Fund Me, KC: Tohi Ventures pours pandemic lemons into healthy drink donation effort

January 11, 2021  |  Startland News Staff

Shari Coulter Ford, Tohi Ventures

Startland News is continuing its “Fund Me, KC” series to highlight area entrepreneurs’ efforts to accelerate their businesses or lend a helping hand to others. This is an opportunity for entrepreneurs — like Shari Coulter Ford’s campaign to donate healthy drinks to food banks — to share their crowdfunding stories to gain a little help from their supporters.

[divide]

Who are you?

I’m Shari Coulter Ford, the CEO and co-founder of Tohi Ventures.

Tohi Ventures

Tohi Ventures

We are a Kansas City-based healthy beverage company. What makes our beverages unique is the core ingredient: Aronia Berries. Aronia is a specialty crop that we source directly from small growers across seven Midwestern states. The super power of Aronia Berries is in the concentration of antioxidants which science shows have significant health benefits — especially immune and heart health. Consumers are more focused than ever on maintaining a healthy lifestyle as a defense against viruses and chronic diseases. It’s exciting to be innovating in this healthier-for-you consumer product space.

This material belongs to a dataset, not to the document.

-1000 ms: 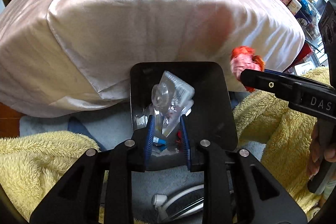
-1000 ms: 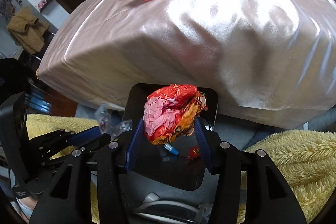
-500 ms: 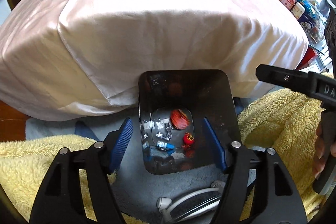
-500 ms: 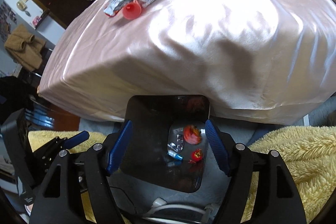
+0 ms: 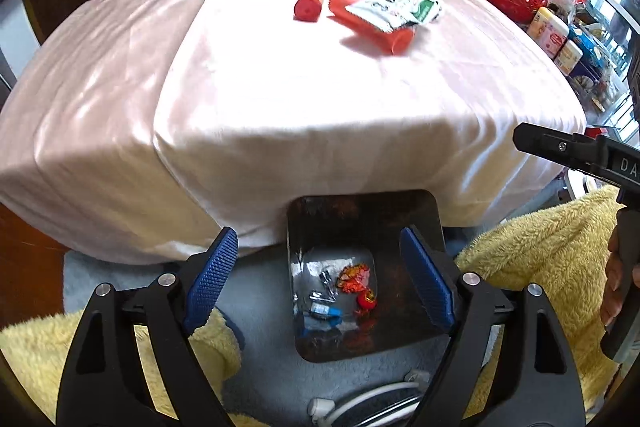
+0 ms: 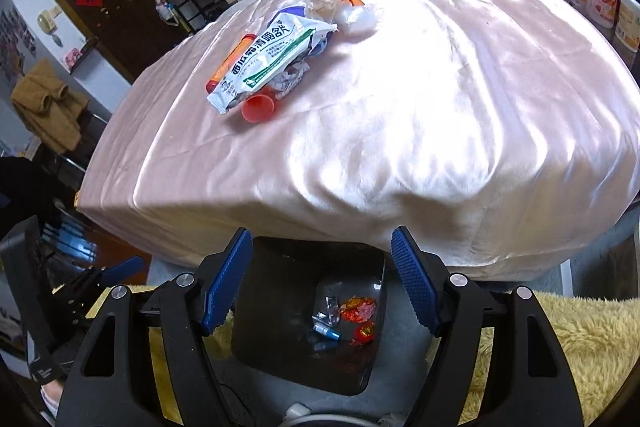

Click here to read more about Tohi Ventures.

What does your campaign hope to accomplish? 

We launched a gofundme campaign as a creative solution to help us defray the logistics costs of donating pallets of our healthy beverages to food banks and other organizations, like the YMCA, that can distribute it to those in need. The need is staggering — we’ve all seen the lines at food banks. We also know that food banks are experiencing food supply gaps — especially healthy items.

We are a small company, but with a little assist, we can make a high value, impactful contribution.

What’s your ‘why’?

Shari Coulter Ford Tohi Ventures

Shari Coulter Ford, Tohi Ventures

The pandemic created so many challenges for small businesses. Tohi had only been in-market for one year when the pandemic hit. We entered 2020 with strong demand and had created inventory to meet the demand.

But everything changed and the route to retail shelves was completely disrupted, especially for emerging brands. There were no buyer trade shows, no opportunities for sampling or merchandising. So we are left with some inventory that still has shelf life but is aging.

Tohi is healthy for all ages, so it would be valuable in food box distribution programs, as well as YMCA — before and after school programs — and older adult programs. There is a lot of need and we can play a small part in meeting the need.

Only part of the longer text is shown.